What to produce:
A picture-free, exact reproduction of the listing that follows is required.

.....

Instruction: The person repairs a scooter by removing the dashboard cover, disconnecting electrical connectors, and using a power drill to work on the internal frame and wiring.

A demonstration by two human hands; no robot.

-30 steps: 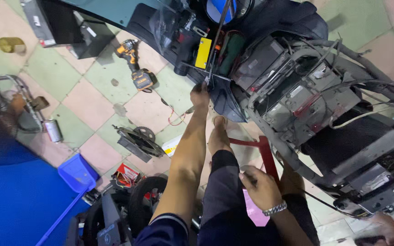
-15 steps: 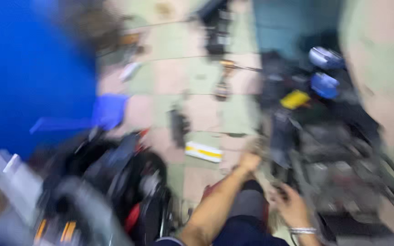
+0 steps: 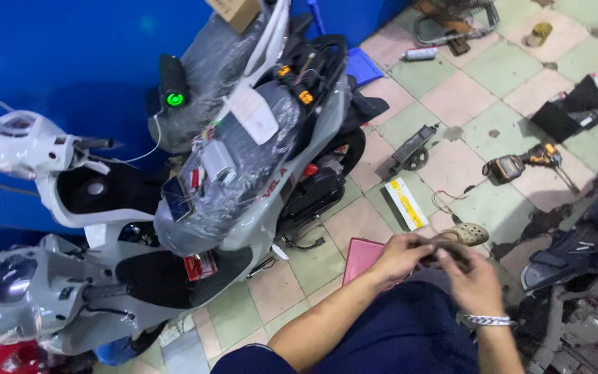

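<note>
checkered floor tiles (image 3: pixel 451 104) in pale pink and green fill the right half of the view, bounded at upper left by a blue wall (image 3: pixel 50 48). against that wall stands a grey scooter (image 3: pixel 257 173) wrapped in clear plastic film, with a second, white scooter (image 3: pixel 43 152) beside it and a third, pale one (image 3: pixel 29 291) lower left. both forearms of the person enter from the bottom edge and meet over the lap, above dark blue trousers (image 3: pixel 396 332). left hand (image 3: pixel 401 255): fingers curled inward, palm turned down, closed around one end of a small dark object (image 3: pixel 444 246) held between the two hands; its kind cannot be told. right hand (image 3: pixel 473 278): wrist bent, a metal bracelet (image 3: pixel 487 320) around it, fingers folded narrowly about the same object from the other side. the two hands touch at the fingertips. just beyond them a tan clog (image 3: pixel 464 234) shows on the person's foot, and a pink flat piece (image 3: pixel 361 257) lies on the floor beside the left hand. further out on the tiles lie a white and yellow box (image 3: pixel 407 202), a cordless drill (image 3: pixel 520 163) and a dark toothed part (image 3: pixel 413 149), well apart from the hands.
</note>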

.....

Solution to this exercise:
Instruction: The person repairs a scooter by removing the dashboard cover, disconnecting electrical connectors, and using a power drill to work on the internal frame and wiring.

A demonstration by two human hands; no robot.

-30 steps: 
-15 steps: 
+0 steps: 

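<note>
checkered floor tiles (image 3: pixel 451 104) in pale pink and green fill the right half of the view, bounded at upper left by a blue wall (image 3: pixel 50 48). against that wall stands a grey scooter (image 3: pixel 257 173) wrapped in clear plastic film, with a second, white scooter (image 3: pixel 43 152) beside it and a third, pale one (image 3: pixel 29 291) lower left. both forearms of the person enter from the bottom edge and meet over the lap, above dark blue trousers (image 3: pixel 396 332). left hand (image 3: pixel 401 255): fingers curled inward, palm turned down, closed around one end of a small dark object (image 3: pixel 444 246) held between the two hands; its kind cannot be told. right hand (image 3: pixel 473 278): wrist bent, a metal bracelet (image 3: pixel 487 320) around it, fingers folded narrowly about the same object from the other side. the two hands touch at the fingertips. just beyond them a tan clog (image 3: pixel 464 234) shows on the person's foot, and a pink flat piece (image 3: pixel 361 257) lies on the floor beside the left hand. further out on the tiles lie a white and yellow box (image 3: pixel 407 202), a cordless drill (image 3: pixel 520 163) and a dark toothed part (image 3: pixel 413 149), well apart from the hands.
</note>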

No additional output is expected for this exercise.